[WHAT YOU NEED TO DO]
Reproduce the complete listing without any deviation.

[RAW DATA]

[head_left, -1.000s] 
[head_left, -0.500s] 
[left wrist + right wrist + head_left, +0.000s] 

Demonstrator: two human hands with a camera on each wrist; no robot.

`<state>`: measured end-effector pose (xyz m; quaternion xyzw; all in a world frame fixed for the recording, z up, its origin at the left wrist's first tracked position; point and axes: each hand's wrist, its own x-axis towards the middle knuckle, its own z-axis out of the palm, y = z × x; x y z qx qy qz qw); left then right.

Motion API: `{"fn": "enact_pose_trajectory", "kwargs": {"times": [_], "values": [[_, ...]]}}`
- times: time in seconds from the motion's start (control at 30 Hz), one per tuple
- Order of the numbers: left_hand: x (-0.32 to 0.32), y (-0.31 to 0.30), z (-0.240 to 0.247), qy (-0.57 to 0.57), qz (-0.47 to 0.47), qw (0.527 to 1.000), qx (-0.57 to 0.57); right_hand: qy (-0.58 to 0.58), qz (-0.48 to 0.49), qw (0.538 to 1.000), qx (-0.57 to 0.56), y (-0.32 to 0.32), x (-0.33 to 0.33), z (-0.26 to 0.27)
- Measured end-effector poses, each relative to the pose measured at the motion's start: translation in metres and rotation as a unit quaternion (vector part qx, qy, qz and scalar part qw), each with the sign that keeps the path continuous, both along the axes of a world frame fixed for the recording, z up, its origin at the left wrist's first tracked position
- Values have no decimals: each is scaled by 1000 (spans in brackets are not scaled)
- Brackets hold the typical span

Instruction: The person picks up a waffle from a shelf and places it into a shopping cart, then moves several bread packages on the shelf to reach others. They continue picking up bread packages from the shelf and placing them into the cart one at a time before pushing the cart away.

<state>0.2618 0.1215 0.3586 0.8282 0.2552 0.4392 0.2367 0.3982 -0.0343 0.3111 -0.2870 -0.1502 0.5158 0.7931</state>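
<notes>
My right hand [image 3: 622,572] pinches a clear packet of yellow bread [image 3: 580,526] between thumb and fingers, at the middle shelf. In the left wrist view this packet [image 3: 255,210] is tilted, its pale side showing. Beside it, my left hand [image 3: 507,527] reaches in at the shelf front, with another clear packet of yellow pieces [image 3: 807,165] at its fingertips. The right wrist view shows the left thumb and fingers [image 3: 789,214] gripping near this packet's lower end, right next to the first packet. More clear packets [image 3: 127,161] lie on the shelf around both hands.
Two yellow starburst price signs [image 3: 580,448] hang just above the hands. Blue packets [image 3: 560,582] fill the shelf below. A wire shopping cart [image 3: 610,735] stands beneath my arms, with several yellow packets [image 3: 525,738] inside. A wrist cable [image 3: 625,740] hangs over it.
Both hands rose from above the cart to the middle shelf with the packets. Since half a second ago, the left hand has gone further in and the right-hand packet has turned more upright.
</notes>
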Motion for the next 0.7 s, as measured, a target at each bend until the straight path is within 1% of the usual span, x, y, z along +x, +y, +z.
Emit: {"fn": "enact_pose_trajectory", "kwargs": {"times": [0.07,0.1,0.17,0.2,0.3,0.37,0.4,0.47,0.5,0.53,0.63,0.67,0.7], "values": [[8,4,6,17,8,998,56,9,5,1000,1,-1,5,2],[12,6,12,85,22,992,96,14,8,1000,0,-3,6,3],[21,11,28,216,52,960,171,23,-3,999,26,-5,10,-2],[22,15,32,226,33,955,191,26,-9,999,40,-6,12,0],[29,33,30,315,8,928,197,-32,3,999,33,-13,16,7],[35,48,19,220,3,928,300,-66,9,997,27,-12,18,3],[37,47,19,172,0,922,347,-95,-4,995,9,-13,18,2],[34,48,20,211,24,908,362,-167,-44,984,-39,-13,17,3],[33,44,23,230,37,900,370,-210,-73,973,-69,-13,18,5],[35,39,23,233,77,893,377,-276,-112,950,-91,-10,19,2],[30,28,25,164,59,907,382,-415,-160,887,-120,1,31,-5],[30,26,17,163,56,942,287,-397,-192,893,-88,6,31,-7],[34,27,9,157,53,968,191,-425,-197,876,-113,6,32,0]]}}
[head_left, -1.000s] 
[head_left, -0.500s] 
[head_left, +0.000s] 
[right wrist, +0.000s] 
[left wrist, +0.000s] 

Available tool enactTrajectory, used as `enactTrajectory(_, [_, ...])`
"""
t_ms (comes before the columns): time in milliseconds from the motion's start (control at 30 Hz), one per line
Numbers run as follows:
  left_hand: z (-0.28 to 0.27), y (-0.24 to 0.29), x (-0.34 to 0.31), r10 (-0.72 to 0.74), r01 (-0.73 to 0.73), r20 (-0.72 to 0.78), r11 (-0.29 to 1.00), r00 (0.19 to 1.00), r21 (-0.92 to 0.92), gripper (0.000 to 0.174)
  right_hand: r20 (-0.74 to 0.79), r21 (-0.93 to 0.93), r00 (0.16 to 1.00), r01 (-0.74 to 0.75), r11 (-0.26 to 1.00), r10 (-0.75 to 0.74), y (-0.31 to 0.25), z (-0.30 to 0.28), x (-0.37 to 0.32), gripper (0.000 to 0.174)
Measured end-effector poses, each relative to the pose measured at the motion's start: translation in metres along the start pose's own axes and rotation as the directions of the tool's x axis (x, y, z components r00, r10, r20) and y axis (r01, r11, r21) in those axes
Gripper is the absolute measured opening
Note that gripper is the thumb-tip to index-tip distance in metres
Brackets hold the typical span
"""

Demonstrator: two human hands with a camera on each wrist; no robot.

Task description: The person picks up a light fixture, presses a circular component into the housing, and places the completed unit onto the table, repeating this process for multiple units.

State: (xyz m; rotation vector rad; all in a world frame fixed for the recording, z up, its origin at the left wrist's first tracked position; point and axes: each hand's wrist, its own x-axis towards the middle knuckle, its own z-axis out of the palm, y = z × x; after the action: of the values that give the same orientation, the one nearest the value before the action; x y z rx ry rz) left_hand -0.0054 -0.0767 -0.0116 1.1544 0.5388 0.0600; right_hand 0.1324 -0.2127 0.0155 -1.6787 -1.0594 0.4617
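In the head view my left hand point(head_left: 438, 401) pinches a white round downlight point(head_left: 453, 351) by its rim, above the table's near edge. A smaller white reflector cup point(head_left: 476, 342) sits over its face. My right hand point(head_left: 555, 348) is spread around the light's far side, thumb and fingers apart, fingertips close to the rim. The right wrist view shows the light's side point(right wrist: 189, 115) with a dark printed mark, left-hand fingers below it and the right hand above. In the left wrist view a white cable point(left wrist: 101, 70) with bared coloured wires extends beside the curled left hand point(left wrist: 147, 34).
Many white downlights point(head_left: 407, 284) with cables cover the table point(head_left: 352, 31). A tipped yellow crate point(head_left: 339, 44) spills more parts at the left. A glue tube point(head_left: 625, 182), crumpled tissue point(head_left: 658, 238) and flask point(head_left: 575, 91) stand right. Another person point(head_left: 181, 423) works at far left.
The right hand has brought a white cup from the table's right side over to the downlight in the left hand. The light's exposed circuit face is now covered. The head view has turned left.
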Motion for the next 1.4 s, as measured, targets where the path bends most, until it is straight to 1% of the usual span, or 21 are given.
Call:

[THE COMPLETED TASK]
[head_left, -1.000s] 
[head_left, -0.500s] 
[left wrist + right wrist + head_left, +0.000s] 

Demonstrator: two human hands with a camera on each wrist; no robot.

`<state>`: measured end-effector pose (xyz m; quaternion xyzw; all in a world frame fixed for the recording, z up, its origin at the left wrist's first tracked position; point and axes: each hand's wrist, its own x-axis towards the middle knuckle, its own z-axis out of the palm, y = z × x; x y z qx qy qz qw); left then right.

Motion API: `{"fn": "enact_pose_trajectory", "kwargs": {"times": [_], "values": [[_, ...]]}}`
- times: time in seconds from the motion's start (control at 30 Hz), one per tuple
- Order of the numbers: left_hand: x (-0.32 to 0.32), y (-0.31 to 0.30), z (-0.240 to 0.247), qy (-0.57 to 0.57), qz (-0.47 to 0.47), qw (0.527 to 1.000), qx (-0.57 to 0.57); right_hand: qy (-0.58 to 0.58), qz (-0.48 to 0.49), qw (0.538 to 1.000), qx (-0.57 to 0.56), y (-0.32 to 0.32), x (-0.33 to 0.33), z (-0.26 to 0.27)
- Measured end-effector poses, each relative to the pose measured at the motion's start: translation in metres and rotation as a unit quaternion (vector part qx, qy, qz and scalar part qw), each with the sign that keeps the path continuous, both along the axes of a world frame fixed for the recording, z up, its origin at the left wrist's first tracked position
- Values have no decimals: each is scaled by 1000 (spans in brackets are not scaled)
- Brackets hold the typical span

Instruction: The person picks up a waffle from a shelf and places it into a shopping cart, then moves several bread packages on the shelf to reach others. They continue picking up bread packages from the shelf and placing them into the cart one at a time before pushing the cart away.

<state>0.2618 0.1215 0.3586 0.8282 0.2552 0.4392 0.2367 0.3982 -0.0343 0.3111 -0.2870 -0.1502 0.5158 0.7931</state>
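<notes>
My right hand [image 3: 622,572] pinches a clear packet of yellow bread [image 3: 580,526] between thumb and fingers, at the middle shelf. In the left wrist view this packet [image 3: 255,210] is tilted, its pale side showing. Beside it, my left hand [image 3: 507,527] reaches in at the shelf front, with another clear packet of yellow pieces [image 3: 807,165] at its fingertips. The right wrist view shows the left thumb and fingers [image 3: 789,214] gripping near this packet's lower end, right next to the first packet. More clear packets [image 3: 127,161] lie on the shelf around both hands.
Two yellow starburst price signs [image 3: 580,448] hang just above the hands. Blue packets [image 3: 560,582] fill the shelf below. A wire shopping cart [image 3: 610,735] stands beneath my arms, with several yellow packets [image 3: 525,738] inside. A wrist cable [image 3: 625,740] hangs over it.
Both hands rose from above the cart to the middle shelf with the packets. Since half a second ago, the left hand has gone further in and the right-hand packet has turned more upright.
</notes>
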Motion for the next 0.7 s, as measured, a target at each bend until the straight path is within 1% of the usual span, x, y, z along +x, +y, +z.
Emit: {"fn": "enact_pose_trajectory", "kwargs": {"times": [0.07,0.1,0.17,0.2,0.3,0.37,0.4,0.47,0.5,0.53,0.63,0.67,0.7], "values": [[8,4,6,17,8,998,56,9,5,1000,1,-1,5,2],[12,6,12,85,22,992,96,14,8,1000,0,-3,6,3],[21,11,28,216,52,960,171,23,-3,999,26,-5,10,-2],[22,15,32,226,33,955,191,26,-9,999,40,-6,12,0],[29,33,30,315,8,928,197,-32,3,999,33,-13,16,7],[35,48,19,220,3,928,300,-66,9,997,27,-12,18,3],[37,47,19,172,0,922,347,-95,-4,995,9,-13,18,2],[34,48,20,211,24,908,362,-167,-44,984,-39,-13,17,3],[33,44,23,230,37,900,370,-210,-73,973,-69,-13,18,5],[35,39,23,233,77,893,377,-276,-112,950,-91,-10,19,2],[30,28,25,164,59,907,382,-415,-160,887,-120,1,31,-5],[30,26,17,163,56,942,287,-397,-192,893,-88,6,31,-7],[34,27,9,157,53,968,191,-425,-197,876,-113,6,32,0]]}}
[head_left, -1.000s] 
[head_left, -0.500s] 
[head_left, +0.000s] 
[right wrist, +0.000s] 
[left wrist, +0.000s] 

Available tool enactTrajectory, used as `enactTrajectory(_, [_, ...])`
"""
t_ms (comes before the columns): time in milliseconds from the motion's start (control at 30 Hz), one per line
Numbers run as follows:
  left_hand: z (-0.28 to 0.27), y (-0.24 to 0.29), x (-0.34 to 0.31), r10 (-0.72 to 0.74), r01 (-0.73 to 0.73), r20 (-0.72 to 0.78), r11 (-0.29 to 1.00), r00 (0.19 to 1.00), r21 (-0.92 to 0.92), gripper (0.000 to 0.174)
  right_hand: r20 (-0.74 to 0.79), r21 (-0.93 to 0.93), r00 (0.16 to 1.00), r01 (-0.74 to 0.75), r11 (-0.26 to 1.00), r10 (-0.75 to 0.74), y (-0.31 to 0.25), z (-0.30 to 0.28), x (-0.37 to 0.32), gripper (0.000 to 0.174)
Measured end-effector poses, each relative to the pose measured at the motion's start: translation in metres along the start pose's own axes and rotation as the directions of the tool's x axis (x, y, z components r00, r10, r20) and y axis (r01, r11, r21) in those axes
Gripper is the absolute measured opening
Note that gripper is the thumb-tip to index-tip distance in metres
Brackets hold the typical span
"""

Demonstrator: two human hands with a camera on each wrist; no robot.

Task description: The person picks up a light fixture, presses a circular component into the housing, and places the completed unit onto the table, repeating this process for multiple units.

State: (xyz m; rotation vector rad; all in a world frame fixed for the recording, z up, its origin at the left wrist's first tracked position; point and axes: each hand's wrist, its own x-axis towards the middle knuckle, its own z-axis out of the palm, y = z × x; after the action: of the values that give the same orientation, the one nearest the value before the action; x y z rx ry rz) left_hand -0.0054 -0.0767 -0.0116 1.1544 0.5388 0.0600; right_hand 0.1324 -0.2127 0.0155 -1.6787 -1.0594 0.4617
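In the head view my left hand point(head_left: 438, 401) pinches a white round downlight point(head_left: 453, 351) by its rim, above the table's near edge. A smaller white reflector cup point(head_left: 476, 342) sits over its face. My right hand point(head_left: 555, 348) is spread around the light's far side, thumb and fingers apart, fingertips close to the rim. The right wrist view shows the light's side point(right wrist: 189, 115) with a dark printed mark, left-hand fingers below it and the right hand above. In the left wrist view a white cable point(left wrist: 101, 70) with bared coloured wires extends beside the curled left hand point(left wrist: 147, 34).
Many white downlights point(head_left: 407, 284) with cables cover the table point(head_left: 352, 31). A tipped yellow crate point(head_left: 339, 44) spills more parts at the left. A glue tube point(head_left: 625, 182), crumpled tissue point(head_left: 658, 238) and flask point(head_left: 575, 91) stand right. Another person point(head_left: 181, 423) works at far left.
The right hand has brought a white cup from the table's right side over to the downlight in the left hand. The light's exposed circuit face is now covered. The head view has turned left.
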Motion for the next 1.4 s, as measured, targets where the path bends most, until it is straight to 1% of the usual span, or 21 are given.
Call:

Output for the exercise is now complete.